There's no one, cut-and-dry answer. But asking yourself these questions is a good start toward clarifying the water conservation opportunities that best fit your organization, Oatney says.

Managing Multiple CIP Systems

Many processors have one or more CIP systems. How can these be made more efficient? The short answer is that CIP optimization depends on the specific application, says CRB's Coronel. Each CIP system must be verified and validated based on the line, product, run time and cleaning requirements, which makes it difficult to apply a single, universal solution.

In general, good instrumentation and control can help optimize cleaning cycles, together with a thorough review of the chemicals used, temperature and flow of the cleaning solutions.

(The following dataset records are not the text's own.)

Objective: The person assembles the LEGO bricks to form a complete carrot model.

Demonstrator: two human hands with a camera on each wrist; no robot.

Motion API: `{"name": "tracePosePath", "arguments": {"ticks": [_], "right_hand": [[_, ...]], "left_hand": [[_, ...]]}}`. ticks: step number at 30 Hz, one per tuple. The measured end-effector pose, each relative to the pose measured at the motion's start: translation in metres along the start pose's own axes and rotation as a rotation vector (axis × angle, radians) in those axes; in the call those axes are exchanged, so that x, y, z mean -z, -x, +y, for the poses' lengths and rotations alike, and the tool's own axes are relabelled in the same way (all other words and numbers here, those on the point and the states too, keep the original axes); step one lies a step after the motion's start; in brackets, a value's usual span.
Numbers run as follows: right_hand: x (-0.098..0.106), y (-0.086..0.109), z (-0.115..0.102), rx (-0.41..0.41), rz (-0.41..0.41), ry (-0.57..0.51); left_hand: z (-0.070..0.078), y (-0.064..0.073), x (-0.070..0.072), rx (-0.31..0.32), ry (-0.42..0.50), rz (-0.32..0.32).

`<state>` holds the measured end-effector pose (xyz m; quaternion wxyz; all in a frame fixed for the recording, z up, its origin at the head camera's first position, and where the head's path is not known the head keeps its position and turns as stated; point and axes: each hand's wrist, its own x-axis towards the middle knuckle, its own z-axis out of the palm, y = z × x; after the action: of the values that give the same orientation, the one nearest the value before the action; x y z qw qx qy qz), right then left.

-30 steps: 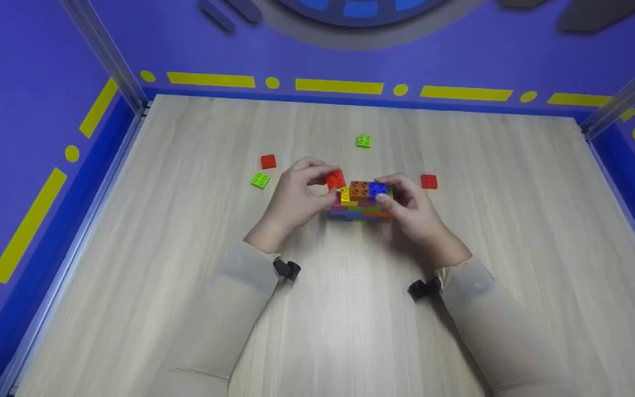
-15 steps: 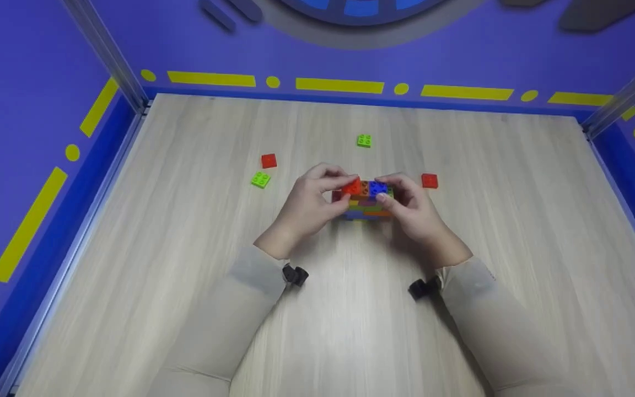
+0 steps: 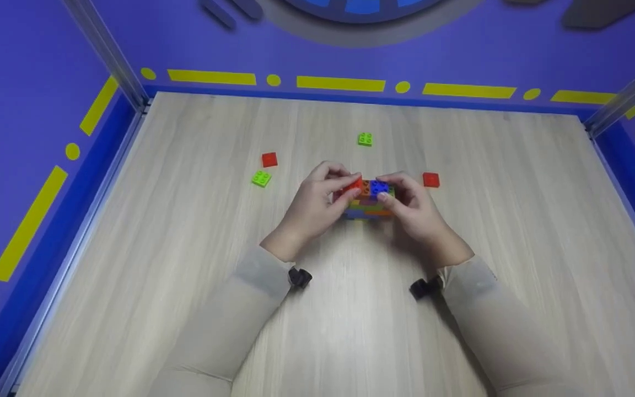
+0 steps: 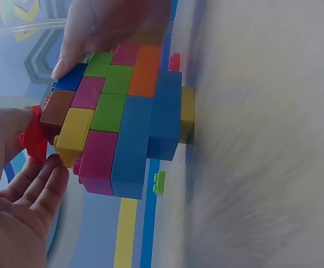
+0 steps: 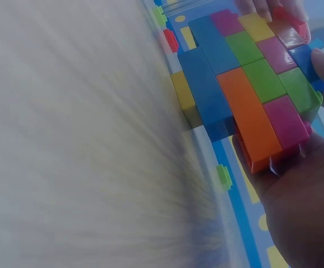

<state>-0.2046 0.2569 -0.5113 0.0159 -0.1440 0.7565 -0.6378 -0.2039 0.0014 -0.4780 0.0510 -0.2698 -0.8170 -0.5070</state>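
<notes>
A block of stacked coloured building bricks stands on the table between both hands, with a narrow yellow brick at its bottom. Its top layer has a brown brick and a blue brick side by side. My left hand pinches a thin red studded building brick at the brown brick's top, covering its left part in the head view. Whether it is pressed fully down, I cannot tell. My right hand grips the block's right end, thumb at the blue brick.
Loose thin bricks lie on the wooden table: a red one and a green one on the left, a green one behind the block, a red one on the right. Blue-purple panels border the table.
My left hand has moved right with the red brick, from beside the yellow brick's studs to over the brown brick. My right hand has stayed on the block.
</notes>
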Motion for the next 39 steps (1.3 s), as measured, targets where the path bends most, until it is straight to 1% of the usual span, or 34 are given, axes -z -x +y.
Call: {"name": "tracePosePath", "arguments": {"ticks": [3,9,11,13,15,18,20,23,26,30,32,34,39], "right_hand": [[0.0,0.0,0.0,0.002,0.001,0.003],[0.0,0.0,0.0,0.004,0.002,0.015],[0.0,-0.001,0.0,0.006,0.001,0.016],[0.0,-0.001,-0.001,0.01,-0.002,0.012],[0.0,-0.002,-0.001,0.011,-0.002,0.011],[0.0,-0.001,-0.001,0.012,0.001,0.017],[0.0,-0.001,-0.001,0.012,0.003,0.024],[0.0,0.0,0.001,0.011,0.008,0.034],[0.0,0.001,0.002,0.007,0.014,0.033],[0.001,0.001,0.004,-0.002,0.025,0.032],[0.002,0.001,0.005,-0.005,0.034,0.038],[0.004,0.001,0.007,-0.005,0.044,0.051],[0.011,0.001,0.009,0.002,0.081,0.057]], "left_hand": [[0.001,0.0,-0.002,-0.012,-0.035,0.005],[0.002,-0.001,-0.004,-0.045,-0.152,0.008],[0.003,-0.002,-0.005,-0.052,-0.174,0.013],[0.003,-0.002,-0.005,-0.05,-0.173,0.02],[0.001,-0.002,-0.006,-0.041,-0.155,0.024],[-0.004,-0.002,-0.007,-0.016,-0.086,0.022],[-0.009,-0.002,-0.008,0.006,-0.024,0.01],[-0.016,-0.001,-0.008,0.051,0.069,-0.022],[-0.025,0.0,-0.007,0.125,0.149,-0.076],[-0.037,0.001,-0.007,0.233,0.182,-0.142],[-0.04,0.002,-0.007,0.266,0.18,-0.159],[-0.042,0.002,-0.007,0.279,0.184,-0.164],[-0.043,0.002,-0.007,0.289,0.195,-0.166]]}}
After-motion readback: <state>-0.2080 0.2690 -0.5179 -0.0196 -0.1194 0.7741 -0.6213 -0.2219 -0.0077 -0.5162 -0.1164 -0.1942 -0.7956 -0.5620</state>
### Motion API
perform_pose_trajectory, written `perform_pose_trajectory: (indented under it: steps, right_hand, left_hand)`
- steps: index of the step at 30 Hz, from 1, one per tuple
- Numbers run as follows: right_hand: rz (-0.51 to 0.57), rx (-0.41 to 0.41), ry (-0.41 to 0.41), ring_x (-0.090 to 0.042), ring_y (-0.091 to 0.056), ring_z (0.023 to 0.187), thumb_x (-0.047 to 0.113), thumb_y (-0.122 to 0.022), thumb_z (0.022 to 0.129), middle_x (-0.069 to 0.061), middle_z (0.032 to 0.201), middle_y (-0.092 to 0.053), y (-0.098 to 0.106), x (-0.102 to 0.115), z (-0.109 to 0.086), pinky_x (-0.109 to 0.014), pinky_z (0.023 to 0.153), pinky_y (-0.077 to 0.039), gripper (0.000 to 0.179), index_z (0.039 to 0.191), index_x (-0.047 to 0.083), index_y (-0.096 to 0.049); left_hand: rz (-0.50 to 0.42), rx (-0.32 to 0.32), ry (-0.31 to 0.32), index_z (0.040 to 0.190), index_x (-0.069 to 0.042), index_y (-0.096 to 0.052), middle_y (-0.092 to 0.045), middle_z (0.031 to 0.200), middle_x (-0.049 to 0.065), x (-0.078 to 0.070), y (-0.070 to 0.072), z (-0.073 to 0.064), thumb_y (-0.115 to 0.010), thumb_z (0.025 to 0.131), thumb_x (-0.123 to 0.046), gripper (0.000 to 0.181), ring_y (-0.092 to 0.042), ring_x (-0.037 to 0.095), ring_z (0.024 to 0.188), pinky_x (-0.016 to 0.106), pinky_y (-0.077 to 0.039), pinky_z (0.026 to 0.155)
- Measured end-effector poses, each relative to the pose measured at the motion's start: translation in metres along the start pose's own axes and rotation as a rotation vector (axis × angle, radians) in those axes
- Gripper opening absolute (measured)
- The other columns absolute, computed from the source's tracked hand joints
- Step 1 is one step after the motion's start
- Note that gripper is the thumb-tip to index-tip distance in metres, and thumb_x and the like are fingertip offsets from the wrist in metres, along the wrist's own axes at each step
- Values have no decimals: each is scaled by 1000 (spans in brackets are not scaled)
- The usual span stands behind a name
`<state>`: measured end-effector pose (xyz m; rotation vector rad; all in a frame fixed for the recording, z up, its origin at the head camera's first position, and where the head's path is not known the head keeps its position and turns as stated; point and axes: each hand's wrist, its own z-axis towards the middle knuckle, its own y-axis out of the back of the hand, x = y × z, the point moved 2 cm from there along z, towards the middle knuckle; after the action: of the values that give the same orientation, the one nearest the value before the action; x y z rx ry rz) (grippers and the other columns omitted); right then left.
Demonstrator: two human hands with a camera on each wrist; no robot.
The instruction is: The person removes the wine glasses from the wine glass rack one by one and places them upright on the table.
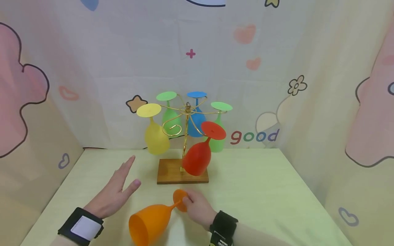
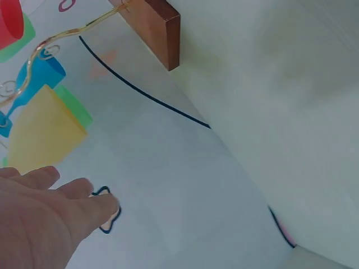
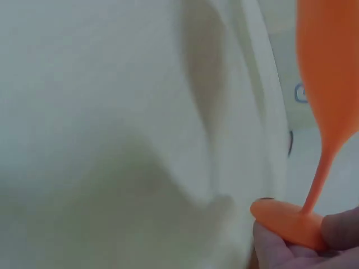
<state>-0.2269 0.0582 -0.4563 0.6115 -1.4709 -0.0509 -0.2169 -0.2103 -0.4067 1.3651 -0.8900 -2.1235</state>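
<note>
An orange goblet (image 1: 155,218) lies tilted in the air at the front, its open mouth toward the lower left. My right hand (image 1: 198,208) pinches it by the round foot, thumb on one face; the same orange foot (image 3: 289,221) fills the lower right of the right wrist view. My left hand (image 1: 114,191) is held out to the left of the goblet, fingers straight, touching nothing. Behind both hands stands a gold wire rack (image 1: 186,136). A red goblet (image 1: 197,159) hangs upside down and slanted on its near right arm.
More goblets hang upside down on the rack: a yellow one (image 1: 157,138), a blue one (image 1: 196,123), and green ones (image 1: 171,119) behind. The rack's wooden base (image 1: 172,174) rests on the pale tablecloth (image 1: 261,191). A printed curtain (image 1: 123,51) closes off the back and sides.
</note>
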Motion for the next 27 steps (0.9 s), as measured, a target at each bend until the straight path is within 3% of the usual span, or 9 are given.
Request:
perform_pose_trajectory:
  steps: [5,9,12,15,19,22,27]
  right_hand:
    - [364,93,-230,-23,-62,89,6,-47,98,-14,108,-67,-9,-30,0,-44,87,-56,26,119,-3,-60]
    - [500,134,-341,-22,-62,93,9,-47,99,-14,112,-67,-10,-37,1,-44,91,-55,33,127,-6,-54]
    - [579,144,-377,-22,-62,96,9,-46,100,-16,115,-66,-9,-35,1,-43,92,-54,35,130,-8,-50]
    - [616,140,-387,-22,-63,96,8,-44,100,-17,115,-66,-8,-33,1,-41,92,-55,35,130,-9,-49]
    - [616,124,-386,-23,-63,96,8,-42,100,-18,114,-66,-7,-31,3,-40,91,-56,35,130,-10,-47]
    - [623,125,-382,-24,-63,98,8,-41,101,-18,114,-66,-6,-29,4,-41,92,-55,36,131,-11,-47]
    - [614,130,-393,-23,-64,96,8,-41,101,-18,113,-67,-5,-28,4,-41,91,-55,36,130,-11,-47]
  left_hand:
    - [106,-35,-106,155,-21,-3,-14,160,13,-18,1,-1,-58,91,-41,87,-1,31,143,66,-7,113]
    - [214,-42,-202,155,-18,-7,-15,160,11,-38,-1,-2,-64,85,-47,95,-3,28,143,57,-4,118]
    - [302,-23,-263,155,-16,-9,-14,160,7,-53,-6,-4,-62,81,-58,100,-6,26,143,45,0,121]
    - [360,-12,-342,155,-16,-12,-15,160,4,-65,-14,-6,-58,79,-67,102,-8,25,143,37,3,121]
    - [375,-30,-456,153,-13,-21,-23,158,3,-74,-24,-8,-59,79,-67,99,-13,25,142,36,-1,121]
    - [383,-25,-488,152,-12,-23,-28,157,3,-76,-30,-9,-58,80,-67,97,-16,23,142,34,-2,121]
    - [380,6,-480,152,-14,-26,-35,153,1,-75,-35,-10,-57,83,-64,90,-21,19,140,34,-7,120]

"Ultimately, cleaning effectiveness must be validated by Quality Assurance, based on their defined criteria for 'how clean is clean,' to ensure food safety requirements are consistently met," Coronel says.

"One specific way to reduce water usage for processors with many tanks that require frequent CIP is in the selection of cleaning devices," says Tyler Nichols, CRB process engineer. Rotary spray devices can use up to 30% less water for the same application as a static spray ball. Rotary jets can use up to 70% less water than a static spray ball. These figures are a rule of thumb, and your results will depend on the soil. The cost of the devices increases significantly from static, to rotary, to jet."

Many food processors operate CIP systems conservatively, using fixed recipes and extended rinse times to ensure cleanliness, says Sani-Matic's Peter Barrie. CIP efficiency can be improved by shifting to data‑driven, condition‑based cleaning supported by better instrumentation, controls and reporting.

Real‑time measurement of key parameters such as temperature, flow and conductivity allows processors to verify that cleaning objectives are achieved rather than relying solely on time‑based steps, Barrie says. When this data is automatically captured and trended using platforms like SaniTrend Cloud Cleaning Reports (CR), facilities can identify over‑cleaning, unnecessary repeat cycles or inconsistent performance between runs.

Chemical efficiency can also be improved by trending conductivity and temperature data across CIP cycles. This enables verification of correct chemical concentration and reuse, reducing excess chemical consumption while maintaining hygienic performance. Similarly, historical rinse data can be used to evaluate whether rinse steps are longer than required to reach target endpoints, supporting safe reductions in water usage and overall cycle time.

Improved controls, reliable sensors and automated reporting further increase efficiency by providing visibility into deviations such as low flow, slow heat‑up or extended cycle durations. Cloud‑based cleaning reports make these issues easier to detect, document and correct, while also supporting regulatory compliance.

Overall, CIP systems become more efficient when cleaning decisions are based on verified process data rather than assumptions, Barrie says. Digital tools enable processors to reduce water, chemical, energy use and downtime while maintaining food safety and compliance.

Facility is Only as Good as Its People

While "water smart" is not an unrealistic goal, achieving it will be the responsibility of a food and beverage plant's staff — from operations to enterprise. Today's operational staff must be highly knowledgeable in running the facility, understand how it works, what the expected efficiencies are, who to call when there is a problem and how to keep the facility running, Anandappa says. "I have seen so many facilities and pieces of equipment that aren't being used as intended — people to man the facility aren't appropriately skilled or able to correct issues."